◆ **What is needed**:
Report, as a single figure, how many lines in the records below include "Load".
········
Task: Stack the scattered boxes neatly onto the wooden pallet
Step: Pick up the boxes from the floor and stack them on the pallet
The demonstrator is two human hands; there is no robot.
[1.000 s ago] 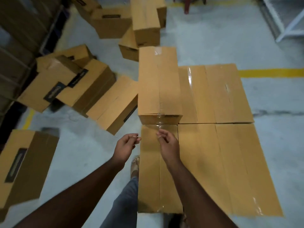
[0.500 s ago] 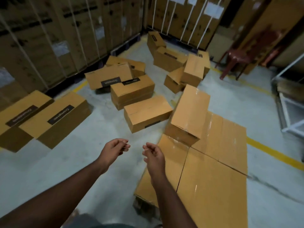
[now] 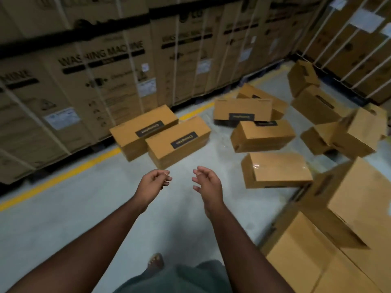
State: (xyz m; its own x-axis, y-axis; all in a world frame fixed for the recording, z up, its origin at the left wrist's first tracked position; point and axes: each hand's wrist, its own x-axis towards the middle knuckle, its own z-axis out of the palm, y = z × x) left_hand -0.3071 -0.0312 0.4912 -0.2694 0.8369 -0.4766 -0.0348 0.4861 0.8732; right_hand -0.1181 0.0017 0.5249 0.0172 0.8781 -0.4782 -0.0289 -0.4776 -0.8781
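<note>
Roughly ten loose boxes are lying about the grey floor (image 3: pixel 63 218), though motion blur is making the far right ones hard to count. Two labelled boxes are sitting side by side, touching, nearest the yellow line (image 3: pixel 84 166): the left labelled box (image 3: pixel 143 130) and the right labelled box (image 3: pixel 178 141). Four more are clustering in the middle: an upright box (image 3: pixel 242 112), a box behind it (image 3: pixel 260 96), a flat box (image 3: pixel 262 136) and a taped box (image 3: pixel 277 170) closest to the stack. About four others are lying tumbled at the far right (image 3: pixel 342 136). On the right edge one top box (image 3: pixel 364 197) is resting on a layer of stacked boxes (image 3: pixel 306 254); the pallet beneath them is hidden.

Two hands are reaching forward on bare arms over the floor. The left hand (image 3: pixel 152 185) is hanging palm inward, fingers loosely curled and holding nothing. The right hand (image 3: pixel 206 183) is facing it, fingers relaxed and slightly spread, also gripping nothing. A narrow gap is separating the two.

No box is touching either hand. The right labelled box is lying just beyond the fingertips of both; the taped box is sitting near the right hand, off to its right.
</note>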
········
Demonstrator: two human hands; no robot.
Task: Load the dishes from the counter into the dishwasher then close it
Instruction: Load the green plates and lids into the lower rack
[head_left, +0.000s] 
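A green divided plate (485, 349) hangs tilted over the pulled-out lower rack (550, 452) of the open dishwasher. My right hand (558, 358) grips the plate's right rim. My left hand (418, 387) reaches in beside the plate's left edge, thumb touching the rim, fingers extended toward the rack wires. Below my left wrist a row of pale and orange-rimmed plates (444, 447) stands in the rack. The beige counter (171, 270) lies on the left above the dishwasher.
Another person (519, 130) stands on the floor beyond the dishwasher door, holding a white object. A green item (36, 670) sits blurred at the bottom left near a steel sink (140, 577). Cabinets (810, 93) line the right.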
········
◆ **Task response**:
2